Philippine elections have always been about the electorate, not the candidates. In 2019, for instance, the Otso Diretso senatorial line-up seemed to be the most qualified, but it got minimal votes. Recent surveys indicate that history is about to repeat itself. This is why competent public servants shy away from elections. They know they won’t win against the moneyed and the well-connected.
Are we to blame the masa then? A nun recently told me how aghast she was to find out that a house help was supporting a notorious candidate. She probed and found out that the maid was merely misinformed. Her information was passed on to her by kin who did not know any better. The nun told her she should widen her sources of information, like news agencies or reputable books. From this encounter, the nun learned one thing: It is not out of malice or ideology that the poor vote as they do. They are simply deprived of the right information.
Although fewer in number, the wealthy and educated may be equally misinformed. If voters have access to correct information, they will vote differently. As the Bible says, “the truth shall set you free!”
Last February, a TV producer asked me what could be done to influence the poor to avert another Otso Diretso fiasco. We in media, I said, have been feeding them garbage in the last few decades; what makes you think we can undo that in a year? In every network, a turf war between news and entertainment goes on, the latter winning over the finance bosses and so relegating news to the unholy hours of the day.
Nowadays, there is so much talk about social media’s influence. But apart from the fact that social media has been hijacked by enterprising politicians, many of the poor, especially in the countryside, have no access to it because of poor connectivity and the prohibitive cost of data. A year into the pandemic, the Department of Education admitted that 90 percent of the teachers used modules precisely because of that reality. TV and radio are still the most accessible to the poor. A Jesuit from Mindanao recently visited and asked me why Vice President Leni Robredo was popular in Manila. Apparently, they were unaware of the heroic deeds of the VP these past two years. Their local media carried only government-curated news about the pandemic.
We pride ourselves on the country’s near-100 percent literacy rate and free basic education. But statistics say after grade school, many of the poor drop out. And historians are now ruing the fact that the K-to-12 program has gutted public education of its social studies and history classes, and that whatever is left has made the poor vulnerable to historical revisionism.
Finally, there was a time when the Philippines was the toast of global democracy for its active civil society sector. Through nongovernment organizations, the poor were organized and “conscienticized.” But many NGO leaders joined the government from Cory Aquino’s time, weakening community organization and, with it, the valuable information and civic education and formation the poor were provided.

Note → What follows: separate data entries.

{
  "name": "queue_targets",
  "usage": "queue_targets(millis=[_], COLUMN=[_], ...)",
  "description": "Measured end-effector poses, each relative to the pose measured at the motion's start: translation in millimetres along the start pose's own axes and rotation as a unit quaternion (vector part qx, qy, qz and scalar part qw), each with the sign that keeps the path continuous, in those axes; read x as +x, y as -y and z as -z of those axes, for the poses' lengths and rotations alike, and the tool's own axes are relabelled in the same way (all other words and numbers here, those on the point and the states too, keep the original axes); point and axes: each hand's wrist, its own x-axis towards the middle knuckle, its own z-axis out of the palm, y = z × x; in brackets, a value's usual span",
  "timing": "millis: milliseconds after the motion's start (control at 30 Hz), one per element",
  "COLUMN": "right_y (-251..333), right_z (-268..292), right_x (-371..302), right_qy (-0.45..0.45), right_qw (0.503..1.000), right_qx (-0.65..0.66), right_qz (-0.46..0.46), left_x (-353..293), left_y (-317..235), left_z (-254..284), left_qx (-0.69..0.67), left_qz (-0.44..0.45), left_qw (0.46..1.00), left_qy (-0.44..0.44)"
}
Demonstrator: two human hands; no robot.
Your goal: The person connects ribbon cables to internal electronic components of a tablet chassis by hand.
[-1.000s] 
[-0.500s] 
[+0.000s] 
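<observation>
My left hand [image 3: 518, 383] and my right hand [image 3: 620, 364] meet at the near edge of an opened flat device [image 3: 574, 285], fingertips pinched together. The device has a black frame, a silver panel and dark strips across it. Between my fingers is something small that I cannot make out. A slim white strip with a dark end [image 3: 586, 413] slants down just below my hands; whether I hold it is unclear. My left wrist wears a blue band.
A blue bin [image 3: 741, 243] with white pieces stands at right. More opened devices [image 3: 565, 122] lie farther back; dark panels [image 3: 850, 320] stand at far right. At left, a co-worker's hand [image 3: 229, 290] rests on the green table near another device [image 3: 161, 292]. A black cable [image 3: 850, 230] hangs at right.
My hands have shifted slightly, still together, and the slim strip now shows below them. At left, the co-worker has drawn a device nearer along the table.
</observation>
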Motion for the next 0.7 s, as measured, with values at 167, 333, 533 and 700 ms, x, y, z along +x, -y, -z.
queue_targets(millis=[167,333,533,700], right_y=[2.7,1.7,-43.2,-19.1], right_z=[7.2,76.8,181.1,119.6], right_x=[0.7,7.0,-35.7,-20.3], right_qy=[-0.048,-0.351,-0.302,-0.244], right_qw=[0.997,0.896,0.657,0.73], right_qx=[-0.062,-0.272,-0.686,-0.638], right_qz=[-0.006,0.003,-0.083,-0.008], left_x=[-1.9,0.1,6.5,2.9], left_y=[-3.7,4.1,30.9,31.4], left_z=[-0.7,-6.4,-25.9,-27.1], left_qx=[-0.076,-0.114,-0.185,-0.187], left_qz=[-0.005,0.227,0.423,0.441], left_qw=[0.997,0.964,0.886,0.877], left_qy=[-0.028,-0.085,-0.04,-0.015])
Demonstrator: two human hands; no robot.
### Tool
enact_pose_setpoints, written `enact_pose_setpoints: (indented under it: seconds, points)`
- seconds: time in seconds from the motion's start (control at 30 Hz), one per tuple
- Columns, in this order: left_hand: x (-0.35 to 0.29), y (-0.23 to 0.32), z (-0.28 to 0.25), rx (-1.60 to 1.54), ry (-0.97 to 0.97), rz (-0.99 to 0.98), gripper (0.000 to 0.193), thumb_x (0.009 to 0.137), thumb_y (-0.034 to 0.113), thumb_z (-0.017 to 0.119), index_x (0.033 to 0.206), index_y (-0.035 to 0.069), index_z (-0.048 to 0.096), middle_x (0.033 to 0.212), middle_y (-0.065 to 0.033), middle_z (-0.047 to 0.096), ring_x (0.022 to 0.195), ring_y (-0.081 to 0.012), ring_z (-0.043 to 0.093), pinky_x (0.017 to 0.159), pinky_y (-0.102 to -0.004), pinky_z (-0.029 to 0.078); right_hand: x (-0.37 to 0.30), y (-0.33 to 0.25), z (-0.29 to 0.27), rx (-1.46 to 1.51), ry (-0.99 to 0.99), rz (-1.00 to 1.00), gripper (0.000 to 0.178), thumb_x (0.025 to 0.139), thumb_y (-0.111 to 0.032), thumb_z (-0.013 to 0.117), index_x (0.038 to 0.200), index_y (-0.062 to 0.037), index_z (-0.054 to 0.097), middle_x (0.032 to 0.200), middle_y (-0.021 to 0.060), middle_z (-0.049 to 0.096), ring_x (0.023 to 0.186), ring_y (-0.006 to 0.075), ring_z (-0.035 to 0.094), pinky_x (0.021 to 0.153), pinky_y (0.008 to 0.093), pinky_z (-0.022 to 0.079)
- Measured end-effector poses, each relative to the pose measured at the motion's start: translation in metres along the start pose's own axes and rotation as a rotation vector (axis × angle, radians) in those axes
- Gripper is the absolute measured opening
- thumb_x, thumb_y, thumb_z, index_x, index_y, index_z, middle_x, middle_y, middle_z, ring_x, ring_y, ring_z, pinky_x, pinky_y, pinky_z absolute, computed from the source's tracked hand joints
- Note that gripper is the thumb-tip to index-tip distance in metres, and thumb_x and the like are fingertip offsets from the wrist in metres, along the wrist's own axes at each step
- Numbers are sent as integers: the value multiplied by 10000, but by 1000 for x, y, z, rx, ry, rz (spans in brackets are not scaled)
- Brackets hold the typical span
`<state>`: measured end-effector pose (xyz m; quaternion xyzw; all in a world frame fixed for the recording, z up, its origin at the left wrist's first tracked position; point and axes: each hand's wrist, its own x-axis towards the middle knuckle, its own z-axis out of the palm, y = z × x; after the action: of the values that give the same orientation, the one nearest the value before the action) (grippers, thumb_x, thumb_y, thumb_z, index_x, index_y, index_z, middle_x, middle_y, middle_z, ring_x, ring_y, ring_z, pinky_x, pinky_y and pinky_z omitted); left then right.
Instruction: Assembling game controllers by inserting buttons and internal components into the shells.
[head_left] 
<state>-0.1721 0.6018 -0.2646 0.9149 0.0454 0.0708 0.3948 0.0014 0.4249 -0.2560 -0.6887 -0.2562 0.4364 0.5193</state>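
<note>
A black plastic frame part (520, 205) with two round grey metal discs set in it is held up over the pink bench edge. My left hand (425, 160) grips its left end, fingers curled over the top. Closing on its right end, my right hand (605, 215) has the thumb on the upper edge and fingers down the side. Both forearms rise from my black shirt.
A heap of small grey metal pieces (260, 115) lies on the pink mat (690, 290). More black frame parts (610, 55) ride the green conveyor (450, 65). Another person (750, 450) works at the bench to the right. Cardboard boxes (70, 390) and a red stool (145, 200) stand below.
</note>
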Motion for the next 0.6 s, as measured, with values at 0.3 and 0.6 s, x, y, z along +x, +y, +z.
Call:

The futurist Alvin Toffler was among the first to speak about the information highway: Who controls it controls power. The poor have been marginalized from all this, to the country’s detriment. Raul Manglapus’ words aptly describe their situation: “You accuse me of ignorance, but I am ignorant because my master finds it profitable to keep me ignorant. Free me from bondage, and I shall prove you false.”
In what it calls “integral human development,” the Church teaches that the road to development must include the poor. They must become not objects of growth but subjects, active agents. Pope Francis always reminds us: “Do not forget the poor, go to the peripheries.” As we prepare for Christmas, may we not forget that the Good News of Salvation was indeed first proclaimed to the peripheries, to the poor—Mary, Joseph, the shepherds.